In south India demand is more or less uniform throughout the year as salaried people form the major chunk of purchasers who invest their savings regularly in gold purchases. The figures of the past few years show that Indian demand for gold has consistently been hovering around 25% of total world demand.

Urban India

Exposure to western influences and the media have spawned a consumerist culture. The entry of modern gadgetry like laptops, cellphones and white goods have grabbed away a part of the urban Indian’s disposable income. The lure of spending on these modern gadgets has taken precedence over the older virtue of saving. Adding to it, the urban Indian has been exposed to alternate forms of savings like equities and bonds via mutual funds, which have diminished their desire for gold. In effect, dampening the urban demand for gold. The passion for gold between the urban and the rural Indian has widened.

Demand For Investment

Private Holding of Gold bars in India were forbidden until 1990 due to Gold Control Act. There was physical investment in smuggled ten tola bars, but it was limited and often amounted to keeping a few bars ready to be made into jewellery. Gold investment essentially was in 22-carat jewellery.

Since 1990 (after Gold control Act was abolished), investment in small bars, both imported ten tolas and locally made small bars, which have proliferated from local refineries, has increased substantially. GFMS estimate that investment has exceeded 100 tons (3.2 million-oz) in some years, although it is hard to segregate true investment from stocks held by the 16,000 or more gold dealers spread across India. Certainly gold has been used to conceal wealth, especially during the mid-1990s, when the local rupee price increased steadily. It was also augmented in 1998 when over 40 tons (1.3 million-oz) of gold from bonds originally issued by the RBI were restituted to the public.

In the rural areas 22-carat jewellery remains the basic investment, while in the cities, gold is competing with the stock market, investment in Internet industries, and a wide range of consumer goods.

Factors Influencing Demand for Gold

Following are the factors influencing the demand for gold.

· The increase in the irrigation, technological change in agriculture (through mechanization and high yielding varieties), have generated large marketable surplus and a highly skewed rural income distribution is another factors contributing to additional demand for gold.
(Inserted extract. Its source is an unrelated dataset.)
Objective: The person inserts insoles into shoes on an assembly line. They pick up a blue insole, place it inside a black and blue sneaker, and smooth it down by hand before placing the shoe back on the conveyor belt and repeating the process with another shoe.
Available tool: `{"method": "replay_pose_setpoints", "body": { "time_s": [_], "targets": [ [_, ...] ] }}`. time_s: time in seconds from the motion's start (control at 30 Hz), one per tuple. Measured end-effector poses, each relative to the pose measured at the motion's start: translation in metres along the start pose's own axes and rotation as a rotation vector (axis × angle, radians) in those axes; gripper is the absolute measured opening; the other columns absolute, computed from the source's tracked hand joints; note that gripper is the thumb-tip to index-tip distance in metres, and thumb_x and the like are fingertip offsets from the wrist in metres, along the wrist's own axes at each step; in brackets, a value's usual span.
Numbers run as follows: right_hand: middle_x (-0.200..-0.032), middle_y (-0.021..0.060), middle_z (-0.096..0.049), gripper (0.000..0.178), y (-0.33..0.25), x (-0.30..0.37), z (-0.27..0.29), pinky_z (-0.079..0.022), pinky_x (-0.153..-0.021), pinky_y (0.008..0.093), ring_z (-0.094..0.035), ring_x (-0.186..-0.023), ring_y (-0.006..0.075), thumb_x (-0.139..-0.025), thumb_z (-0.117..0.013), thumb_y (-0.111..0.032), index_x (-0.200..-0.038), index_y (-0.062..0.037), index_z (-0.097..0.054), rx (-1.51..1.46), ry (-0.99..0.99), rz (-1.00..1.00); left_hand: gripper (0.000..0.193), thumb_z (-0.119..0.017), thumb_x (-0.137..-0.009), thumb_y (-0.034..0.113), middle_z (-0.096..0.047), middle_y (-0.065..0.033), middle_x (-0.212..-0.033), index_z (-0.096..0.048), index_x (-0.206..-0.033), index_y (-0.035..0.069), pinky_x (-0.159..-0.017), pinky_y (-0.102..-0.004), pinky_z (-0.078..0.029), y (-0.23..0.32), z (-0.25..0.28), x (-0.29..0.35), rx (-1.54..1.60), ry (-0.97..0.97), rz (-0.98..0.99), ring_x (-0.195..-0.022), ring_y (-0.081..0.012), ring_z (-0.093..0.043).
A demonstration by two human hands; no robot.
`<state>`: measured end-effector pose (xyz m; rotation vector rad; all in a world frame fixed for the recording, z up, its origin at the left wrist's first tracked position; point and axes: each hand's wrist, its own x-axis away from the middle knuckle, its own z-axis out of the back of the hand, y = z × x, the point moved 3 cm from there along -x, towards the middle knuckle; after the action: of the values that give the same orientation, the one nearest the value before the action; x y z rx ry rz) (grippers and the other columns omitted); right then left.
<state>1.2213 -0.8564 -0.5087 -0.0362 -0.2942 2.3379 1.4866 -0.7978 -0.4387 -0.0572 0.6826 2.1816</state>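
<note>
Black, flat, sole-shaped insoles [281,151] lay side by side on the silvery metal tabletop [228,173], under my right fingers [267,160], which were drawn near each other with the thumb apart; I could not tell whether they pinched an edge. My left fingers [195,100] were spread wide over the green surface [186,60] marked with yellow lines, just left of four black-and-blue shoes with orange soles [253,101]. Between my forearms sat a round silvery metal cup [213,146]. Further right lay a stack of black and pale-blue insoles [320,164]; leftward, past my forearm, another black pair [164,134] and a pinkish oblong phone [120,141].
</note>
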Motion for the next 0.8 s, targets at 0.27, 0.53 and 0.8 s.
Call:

· Black money originating in the services sector, like real estate and public sector, has contributed to gold as store of value. Hence income generated in these service sectors can be treated as a determining variable

· Since bank deposits, Mutual funds, small savings, etc are alternative avenues for investing savings, the weighted return on these alternative assets can be considered as another influencing factors.
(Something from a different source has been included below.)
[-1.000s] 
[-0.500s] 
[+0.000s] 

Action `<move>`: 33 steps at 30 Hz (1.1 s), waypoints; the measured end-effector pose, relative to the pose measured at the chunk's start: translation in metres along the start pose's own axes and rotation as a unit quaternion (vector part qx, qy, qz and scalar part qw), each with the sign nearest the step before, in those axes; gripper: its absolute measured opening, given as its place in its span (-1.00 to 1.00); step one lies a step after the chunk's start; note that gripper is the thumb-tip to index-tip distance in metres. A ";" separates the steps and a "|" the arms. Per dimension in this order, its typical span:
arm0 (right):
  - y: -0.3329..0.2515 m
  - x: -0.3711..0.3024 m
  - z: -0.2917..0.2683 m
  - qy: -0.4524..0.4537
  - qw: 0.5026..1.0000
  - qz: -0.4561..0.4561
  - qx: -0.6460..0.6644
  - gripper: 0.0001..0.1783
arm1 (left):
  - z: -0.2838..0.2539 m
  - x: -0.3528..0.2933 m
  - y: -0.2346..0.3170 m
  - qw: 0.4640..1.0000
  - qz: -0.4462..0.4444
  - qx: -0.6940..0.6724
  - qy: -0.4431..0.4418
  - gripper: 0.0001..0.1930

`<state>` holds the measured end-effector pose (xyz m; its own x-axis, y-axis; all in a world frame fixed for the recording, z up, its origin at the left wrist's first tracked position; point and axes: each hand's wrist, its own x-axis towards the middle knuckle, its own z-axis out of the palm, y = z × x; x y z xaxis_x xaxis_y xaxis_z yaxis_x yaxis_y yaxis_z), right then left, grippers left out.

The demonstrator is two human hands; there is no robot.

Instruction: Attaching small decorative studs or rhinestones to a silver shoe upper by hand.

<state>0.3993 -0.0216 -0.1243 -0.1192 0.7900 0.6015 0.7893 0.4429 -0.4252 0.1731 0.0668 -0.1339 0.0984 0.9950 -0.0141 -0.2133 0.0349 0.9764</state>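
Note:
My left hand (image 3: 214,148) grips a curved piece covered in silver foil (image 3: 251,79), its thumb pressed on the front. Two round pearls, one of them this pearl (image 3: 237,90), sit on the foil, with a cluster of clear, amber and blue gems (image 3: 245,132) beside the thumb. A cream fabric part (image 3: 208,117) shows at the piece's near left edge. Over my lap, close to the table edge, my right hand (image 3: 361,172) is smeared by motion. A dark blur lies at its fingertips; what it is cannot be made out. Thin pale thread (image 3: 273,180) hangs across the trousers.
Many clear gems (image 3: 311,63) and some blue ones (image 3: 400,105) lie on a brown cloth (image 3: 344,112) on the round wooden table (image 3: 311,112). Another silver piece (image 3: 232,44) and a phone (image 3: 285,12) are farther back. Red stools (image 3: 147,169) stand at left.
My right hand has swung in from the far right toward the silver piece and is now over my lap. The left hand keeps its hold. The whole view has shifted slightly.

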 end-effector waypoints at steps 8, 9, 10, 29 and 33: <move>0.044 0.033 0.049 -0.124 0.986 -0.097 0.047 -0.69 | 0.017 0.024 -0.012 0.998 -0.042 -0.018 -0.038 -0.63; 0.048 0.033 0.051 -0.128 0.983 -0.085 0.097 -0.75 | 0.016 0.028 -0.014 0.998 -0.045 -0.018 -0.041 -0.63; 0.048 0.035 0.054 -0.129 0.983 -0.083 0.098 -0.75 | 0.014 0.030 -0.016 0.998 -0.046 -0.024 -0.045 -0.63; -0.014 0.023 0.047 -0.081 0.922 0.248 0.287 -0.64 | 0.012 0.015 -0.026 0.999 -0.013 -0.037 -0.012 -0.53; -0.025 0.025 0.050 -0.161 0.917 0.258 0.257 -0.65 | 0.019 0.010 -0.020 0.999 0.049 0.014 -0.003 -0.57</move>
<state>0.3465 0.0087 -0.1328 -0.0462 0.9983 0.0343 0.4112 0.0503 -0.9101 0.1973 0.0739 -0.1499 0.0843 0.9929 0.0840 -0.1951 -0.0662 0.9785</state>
· Demand for gold also depends upon prices of other commodities. When there is an increase in general price level, it has two effects: first it reduces the purchasing power available for acquisition of jewellery and secondly, it reduces the real return on gold. It has depressing effect on the component of demand in both ways.
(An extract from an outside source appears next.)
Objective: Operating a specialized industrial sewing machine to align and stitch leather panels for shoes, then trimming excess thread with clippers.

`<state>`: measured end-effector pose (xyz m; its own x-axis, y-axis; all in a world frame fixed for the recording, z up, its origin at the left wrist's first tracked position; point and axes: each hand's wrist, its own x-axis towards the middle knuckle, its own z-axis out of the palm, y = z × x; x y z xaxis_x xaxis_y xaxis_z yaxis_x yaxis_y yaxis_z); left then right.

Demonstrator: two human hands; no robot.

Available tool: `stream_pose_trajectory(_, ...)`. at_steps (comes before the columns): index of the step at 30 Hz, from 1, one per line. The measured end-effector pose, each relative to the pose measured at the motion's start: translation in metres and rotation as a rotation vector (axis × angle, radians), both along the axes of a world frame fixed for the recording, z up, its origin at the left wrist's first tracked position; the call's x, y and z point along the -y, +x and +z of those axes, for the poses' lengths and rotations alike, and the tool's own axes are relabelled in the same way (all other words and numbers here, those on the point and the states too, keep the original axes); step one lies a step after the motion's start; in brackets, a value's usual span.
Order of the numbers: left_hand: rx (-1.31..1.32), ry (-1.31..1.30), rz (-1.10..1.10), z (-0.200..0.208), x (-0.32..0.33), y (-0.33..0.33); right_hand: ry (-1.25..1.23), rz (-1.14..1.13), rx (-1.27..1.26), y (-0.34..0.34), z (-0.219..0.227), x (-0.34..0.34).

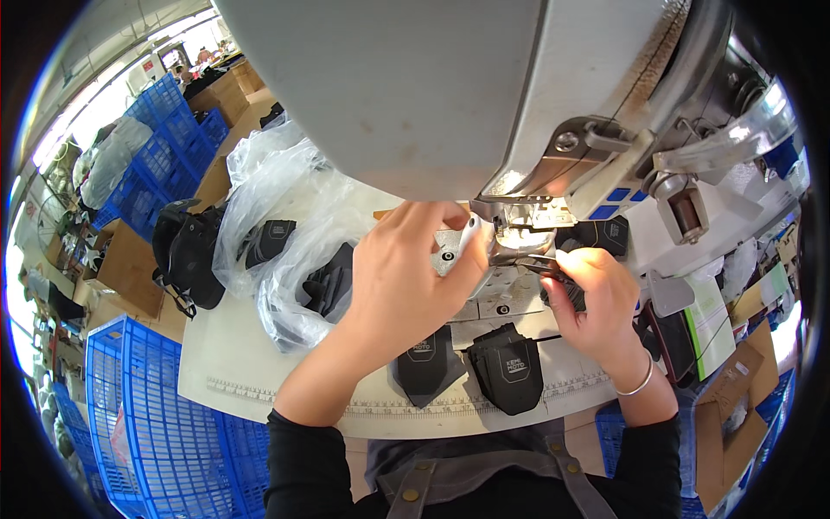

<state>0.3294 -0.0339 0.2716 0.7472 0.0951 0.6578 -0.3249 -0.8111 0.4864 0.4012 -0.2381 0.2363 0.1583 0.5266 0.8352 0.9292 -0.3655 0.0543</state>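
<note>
A grey-white sewing machine [389,95] fills the upper middle, its lit needle area [519,235] just above the bed. My left hand [411,281] is at the left of the needle area, thumb and forefinger bent toward each other beside a small pale part; what they pinch, if anything, I cannot make out. On the other side, my right hand [601,303] grips a small dark pointed tool [546,265] between thumb and fingers, its tip toward the needle area. Nearer me lie a stack of black fabric pieces [508,381] with light print and another black piece [424,370].
Left on the table, a clear plastic bag [281,298] holds black pieces, beside a black strapped item [186,255]. Blue crates [143,415] stand at lower left. A thread bobbin [686,216] hangs at right, above a green-edged booklet [709,324] and an open carton [735,415].
</note>
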Motion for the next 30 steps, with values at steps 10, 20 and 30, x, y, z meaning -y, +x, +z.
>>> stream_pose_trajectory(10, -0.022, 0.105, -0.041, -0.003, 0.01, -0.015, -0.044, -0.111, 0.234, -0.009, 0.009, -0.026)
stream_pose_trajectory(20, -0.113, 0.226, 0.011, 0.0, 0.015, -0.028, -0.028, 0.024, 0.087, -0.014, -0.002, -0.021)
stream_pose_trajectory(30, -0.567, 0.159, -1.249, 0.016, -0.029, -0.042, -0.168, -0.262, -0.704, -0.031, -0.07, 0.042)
Inflation redistributes incomes in favour of non-wage income earners, leading to more skewed income distribution. With incremental income of non-wage earners, the demand for gold as a store of value can be expected to rise.

Supply of Gold

The main economic effects that arise from the changes in the supply of gold can be seen against the quantum of gold that is already in existence in the economy. During the forties the net import of gold was about 311 tons. The stock of gold in India at the end of 40’s was about 2,300 tons.

Unofficial imports of Gold flourished after the ban on import of gold. Illegal imports continued to take place at growing rates thereafter. On an average it worked out at 107.4 tons per annum during 1980’s and 1990’s as a result the stock of gold accumulated and stood at as much as 7,214 tons at the end of 1991.If the gold stock of Reserve Bank Of India is also included, the total gold stock in the country was about 7656 tons at the end of 1991.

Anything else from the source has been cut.